- _Data shown_
⁂

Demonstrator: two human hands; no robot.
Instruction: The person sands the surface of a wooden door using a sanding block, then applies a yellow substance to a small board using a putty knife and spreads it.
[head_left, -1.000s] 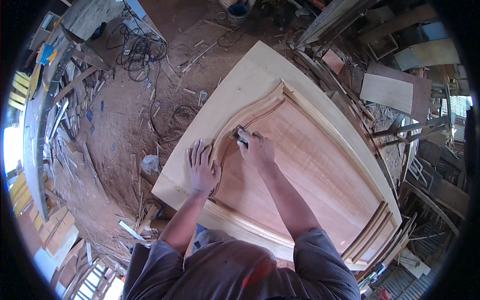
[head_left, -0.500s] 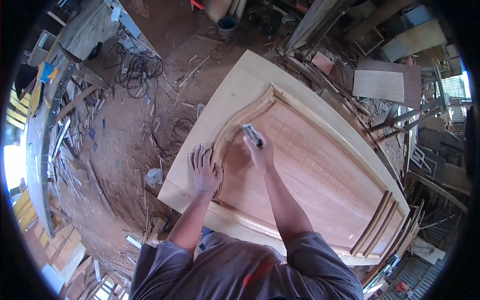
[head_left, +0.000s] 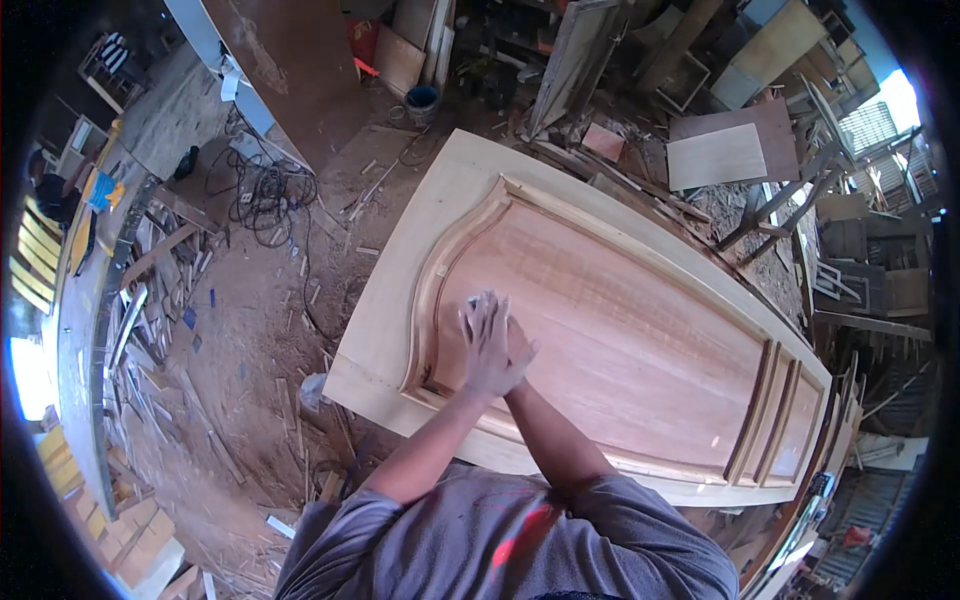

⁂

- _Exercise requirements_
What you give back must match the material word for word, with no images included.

- _Solution to the problem_
Demonstrator: two human hands; no robot.
Instruction: The person sands the surface of a wooden door using a sanding block, then applies a yellow substance to a small board using a putty knife and spreads it.
[head_left, -1.000s] 
[head_left, -0.500s] 
[head_left, +0.000s] 

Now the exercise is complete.